## WORK REQUEST
Given the entries that follow, write out exactly the lines starting at the one containing "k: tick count" and ending at the one containing "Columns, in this", both ends included, and only those.

## AVAILABLE DATA

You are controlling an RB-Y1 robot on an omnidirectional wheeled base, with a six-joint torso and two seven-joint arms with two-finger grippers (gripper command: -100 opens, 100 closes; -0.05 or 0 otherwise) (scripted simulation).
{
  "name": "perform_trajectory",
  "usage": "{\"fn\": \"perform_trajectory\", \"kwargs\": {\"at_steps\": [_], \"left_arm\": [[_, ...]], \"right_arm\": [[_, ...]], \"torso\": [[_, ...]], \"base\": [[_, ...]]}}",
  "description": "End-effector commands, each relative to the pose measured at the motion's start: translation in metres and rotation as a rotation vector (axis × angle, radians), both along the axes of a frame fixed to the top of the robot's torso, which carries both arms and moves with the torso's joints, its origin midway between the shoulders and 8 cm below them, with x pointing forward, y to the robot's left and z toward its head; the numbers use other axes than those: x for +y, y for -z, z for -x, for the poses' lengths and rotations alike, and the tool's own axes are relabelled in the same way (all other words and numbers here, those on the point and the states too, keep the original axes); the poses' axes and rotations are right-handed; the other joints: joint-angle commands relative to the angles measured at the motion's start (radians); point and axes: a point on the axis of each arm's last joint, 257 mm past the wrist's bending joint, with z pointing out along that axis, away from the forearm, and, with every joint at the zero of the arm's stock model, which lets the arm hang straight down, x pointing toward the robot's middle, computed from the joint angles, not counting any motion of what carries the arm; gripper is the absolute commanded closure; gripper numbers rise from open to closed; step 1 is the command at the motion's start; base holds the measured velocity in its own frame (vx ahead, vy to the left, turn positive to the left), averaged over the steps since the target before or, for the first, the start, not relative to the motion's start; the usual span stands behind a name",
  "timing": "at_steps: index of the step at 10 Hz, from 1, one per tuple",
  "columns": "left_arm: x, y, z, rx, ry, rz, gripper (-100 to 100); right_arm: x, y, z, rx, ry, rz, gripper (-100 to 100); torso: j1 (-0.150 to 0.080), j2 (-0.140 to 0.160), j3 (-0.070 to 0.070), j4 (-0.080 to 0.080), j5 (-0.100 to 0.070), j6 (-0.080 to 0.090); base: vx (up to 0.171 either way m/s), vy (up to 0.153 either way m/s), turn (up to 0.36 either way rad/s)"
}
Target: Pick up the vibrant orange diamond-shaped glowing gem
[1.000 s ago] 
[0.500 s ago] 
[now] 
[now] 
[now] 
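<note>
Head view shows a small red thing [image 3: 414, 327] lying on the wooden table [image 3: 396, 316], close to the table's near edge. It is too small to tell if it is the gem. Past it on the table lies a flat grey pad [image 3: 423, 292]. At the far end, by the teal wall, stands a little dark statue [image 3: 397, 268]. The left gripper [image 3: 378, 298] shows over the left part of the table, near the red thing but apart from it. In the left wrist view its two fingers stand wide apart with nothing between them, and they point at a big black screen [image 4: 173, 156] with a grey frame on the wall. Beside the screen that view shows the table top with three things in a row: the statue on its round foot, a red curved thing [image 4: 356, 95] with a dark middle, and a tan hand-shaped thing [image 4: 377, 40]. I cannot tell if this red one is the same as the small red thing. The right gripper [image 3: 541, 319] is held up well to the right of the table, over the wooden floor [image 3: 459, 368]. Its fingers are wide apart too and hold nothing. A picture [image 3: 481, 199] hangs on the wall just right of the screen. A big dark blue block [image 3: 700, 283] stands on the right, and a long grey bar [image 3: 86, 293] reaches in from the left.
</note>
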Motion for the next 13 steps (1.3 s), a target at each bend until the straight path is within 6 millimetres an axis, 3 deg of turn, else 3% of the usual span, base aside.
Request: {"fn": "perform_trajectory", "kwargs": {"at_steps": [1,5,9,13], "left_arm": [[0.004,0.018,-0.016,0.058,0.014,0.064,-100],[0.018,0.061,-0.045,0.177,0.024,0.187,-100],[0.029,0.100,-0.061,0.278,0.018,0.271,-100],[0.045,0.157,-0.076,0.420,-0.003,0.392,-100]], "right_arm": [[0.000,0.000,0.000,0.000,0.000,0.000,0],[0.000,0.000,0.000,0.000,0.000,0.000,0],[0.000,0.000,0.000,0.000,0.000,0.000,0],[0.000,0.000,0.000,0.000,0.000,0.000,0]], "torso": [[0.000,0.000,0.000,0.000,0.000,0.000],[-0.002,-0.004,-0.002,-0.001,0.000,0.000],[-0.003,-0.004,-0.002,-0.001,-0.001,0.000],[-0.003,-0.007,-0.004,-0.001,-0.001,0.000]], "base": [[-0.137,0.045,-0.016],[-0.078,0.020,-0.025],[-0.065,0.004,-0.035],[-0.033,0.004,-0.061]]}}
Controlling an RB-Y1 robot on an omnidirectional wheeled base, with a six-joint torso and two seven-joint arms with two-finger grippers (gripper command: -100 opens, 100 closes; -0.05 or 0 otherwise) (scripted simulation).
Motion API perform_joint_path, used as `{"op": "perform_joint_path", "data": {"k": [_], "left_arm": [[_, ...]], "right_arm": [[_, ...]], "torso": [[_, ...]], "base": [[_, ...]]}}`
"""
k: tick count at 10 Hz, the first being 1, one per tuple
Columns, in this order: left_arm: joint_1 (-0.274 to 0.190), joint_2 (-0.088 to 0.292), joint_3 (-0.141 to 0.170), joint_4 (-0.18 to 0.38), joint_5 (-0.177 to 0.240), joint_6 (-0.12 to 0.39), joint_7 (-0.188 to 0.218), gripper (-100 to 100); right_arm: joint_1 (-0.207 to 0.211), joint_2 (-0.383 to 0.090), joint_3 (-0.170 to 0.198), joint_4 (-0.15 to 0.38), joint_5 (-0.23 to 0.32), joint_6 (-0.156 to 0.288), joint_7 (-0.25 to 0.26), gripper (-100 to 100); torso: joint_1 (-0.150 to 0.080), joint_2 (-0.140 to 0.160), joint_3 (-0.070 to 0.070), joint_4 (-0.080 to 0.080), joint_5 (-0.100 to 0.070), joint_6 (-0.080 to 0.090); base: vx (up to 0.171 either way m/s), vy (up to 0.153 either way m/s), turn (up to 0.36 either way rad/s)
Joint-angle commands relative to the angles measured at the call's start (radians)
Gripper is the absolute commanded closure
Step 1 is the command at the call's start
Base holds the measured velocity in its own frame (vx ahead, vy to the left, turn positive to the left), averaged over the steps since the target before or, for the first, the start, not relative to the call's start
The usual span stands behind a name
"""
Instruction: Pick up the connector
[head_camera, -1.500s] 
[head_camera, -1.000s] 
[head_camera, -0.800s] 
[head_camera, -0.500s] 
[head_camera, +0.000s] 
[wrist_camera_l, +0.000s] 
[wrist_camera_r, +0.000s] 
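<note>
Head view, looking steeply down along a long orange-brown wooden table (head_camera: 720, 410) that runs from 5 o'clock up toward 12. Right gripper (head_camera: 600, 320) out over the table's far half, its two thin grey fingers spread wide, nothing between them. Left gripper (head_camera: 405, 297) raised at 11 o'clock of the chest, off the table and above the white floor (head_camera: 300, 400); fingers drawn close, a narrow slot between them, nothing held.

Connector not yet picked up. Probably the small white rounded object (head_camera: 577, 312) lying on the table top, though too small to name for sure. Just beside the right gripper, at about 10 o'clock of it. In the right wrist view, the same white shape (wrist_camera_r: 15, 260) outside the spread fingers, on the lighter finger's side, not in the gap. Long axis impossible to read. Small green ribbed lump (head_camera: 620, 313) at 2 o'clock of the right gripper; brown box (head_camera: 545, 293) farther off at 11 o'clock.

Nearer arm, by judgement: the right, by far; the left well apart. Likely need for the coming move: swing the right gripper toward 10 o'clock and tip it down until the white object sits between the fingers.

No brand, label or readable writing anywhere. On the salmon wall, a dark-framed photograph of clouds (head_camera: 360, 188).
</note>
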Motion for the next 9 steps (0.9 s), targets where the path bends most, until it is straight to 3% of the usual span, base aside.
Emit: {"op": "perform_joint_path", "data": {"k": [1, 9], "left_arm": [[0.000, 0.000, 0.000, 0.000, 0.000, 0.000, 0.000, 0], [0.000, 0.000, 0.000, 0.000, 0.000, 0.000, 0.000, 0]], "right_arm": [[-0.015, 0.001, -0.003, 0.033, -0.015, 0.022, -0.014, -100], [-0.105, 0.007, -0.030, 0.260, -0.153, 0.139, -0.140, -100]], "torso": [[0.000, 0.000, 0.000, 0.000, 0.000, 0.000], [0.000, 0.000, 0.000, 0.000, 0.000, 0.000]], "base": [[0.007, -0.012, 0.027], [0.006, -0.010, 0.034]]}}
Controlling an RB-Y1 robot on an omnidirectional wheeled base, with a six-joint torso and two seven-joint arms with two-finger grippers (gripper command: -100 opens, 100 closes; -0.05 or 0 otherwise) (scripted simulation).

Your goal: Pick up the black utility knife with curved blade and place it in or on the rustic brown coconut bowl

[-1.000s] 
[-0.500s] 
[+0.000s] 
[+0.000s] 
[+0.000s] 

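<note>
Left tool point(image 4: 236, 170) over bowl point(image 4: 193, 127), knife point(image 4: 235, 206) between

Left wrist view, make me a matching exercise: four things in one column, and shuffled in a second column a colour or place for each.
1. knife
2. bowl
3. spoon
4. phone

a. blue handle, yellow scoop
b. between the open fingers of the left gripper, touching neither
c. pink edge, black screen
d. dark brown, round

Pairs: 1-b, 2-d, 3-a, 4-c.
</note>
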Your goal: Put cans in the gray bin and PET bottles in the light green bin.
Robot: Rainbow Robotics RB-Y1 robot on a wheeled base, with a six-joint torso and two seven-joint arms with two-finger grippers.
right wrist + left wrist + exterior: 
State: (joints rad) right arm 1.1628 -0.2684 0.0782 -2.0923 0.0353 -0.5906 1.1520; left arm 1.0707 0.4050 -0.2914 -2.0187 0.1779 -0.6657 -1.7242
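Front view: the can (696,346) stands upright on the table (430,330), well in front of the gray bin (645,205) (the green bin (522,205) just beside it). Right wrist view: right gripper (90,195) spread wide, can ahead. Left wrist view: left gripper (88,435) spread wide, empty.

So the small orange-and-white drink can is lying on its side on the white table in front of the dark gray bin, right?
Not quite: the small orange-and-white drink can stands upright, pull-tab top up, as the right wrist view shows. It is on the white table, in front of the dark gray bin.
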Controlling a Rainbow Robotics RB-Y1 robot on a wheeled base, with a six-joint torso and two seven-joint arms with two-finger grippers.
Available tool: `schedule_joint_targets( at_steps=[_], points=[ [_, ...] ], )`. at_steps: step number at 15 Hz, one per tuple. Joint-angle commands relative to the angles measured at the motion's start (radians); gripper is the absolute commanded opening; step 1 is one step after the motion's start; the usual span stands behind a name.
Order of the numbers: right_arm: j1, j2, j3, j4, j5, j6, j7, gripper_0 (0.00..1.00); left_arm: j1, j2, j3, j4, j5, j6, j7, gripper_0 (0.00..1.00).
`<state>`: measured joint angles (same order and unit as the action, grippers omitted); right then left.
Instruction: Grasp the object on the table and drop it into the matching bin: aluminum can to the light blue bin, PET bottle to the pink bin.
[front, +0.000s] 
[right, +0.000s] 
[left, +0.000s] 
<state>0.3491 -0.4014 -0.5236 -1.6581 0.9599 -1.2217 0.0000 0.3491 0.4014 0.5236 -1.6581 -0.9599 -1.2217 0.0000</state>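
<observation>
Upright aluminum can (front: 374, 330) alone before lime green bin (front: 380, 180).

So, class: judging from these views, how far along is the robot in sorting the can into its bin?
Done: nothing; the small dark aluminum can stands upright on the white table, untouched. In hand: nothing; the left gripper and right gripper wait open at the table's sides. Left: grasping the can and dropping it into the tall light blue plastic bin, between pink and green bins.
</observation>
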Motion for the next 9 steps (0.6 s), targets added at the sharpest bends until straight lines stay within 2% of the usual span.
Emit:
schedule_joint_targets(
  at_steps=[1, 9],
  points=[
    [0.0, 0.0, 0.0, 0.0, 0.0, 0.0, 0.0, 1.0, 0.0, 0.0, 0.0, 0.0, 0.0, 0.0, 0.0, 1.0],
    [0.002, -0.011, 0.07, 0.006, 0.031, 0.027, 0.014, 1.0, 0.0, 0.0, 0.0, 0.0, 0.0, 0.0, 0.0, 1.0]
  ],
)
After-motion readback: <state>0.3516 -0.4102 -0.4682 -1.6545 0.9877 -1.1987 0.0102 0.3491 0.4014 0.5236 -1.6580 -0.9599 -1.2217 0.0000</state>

## YOUR RESPONSE
k: tick count at 10 Hz, the first being 1, one per tuple
Columns, in this order: left_arm: joint_1 (-0.274 to 0.190), joint_2 (-0.088 to 0.292), joint_3 (-0.141 to 0.170), joint_4 (-0.18 to 0.38), joint_5 (-0.177 to 0.240), joint_6 (-0.12 to 0.39), joint_7 (-0.188 to 0.218), gripper (-100 to 100); right_arm: joint_1 (-0.207 to 0.211), joint_2 (-0.383 to 0.090), joint_3 (-0.170 to 0.198), joint_4 (-0.15 to 0.38), joint_5 (-0.23 to 0.32), joint_6 (-0.156 to 0.288), joint_7 (-0.25 to 0.26), gripper (-100 to 100); torso: joint_1 (-0.150 to 0.080), joint_2 (-0.140 to 0.160), joint_3 (-0.070 to 0.070), joint_4 (-0.080 to 0.080), joint_5 (-0.100 to 0.070), joint_6 (-0.080 to 0.090); base: vx (up to 0.171 either way m/s), vy (up to 0.153 either way m/s), turn (up to 0.36 either way rad/s)

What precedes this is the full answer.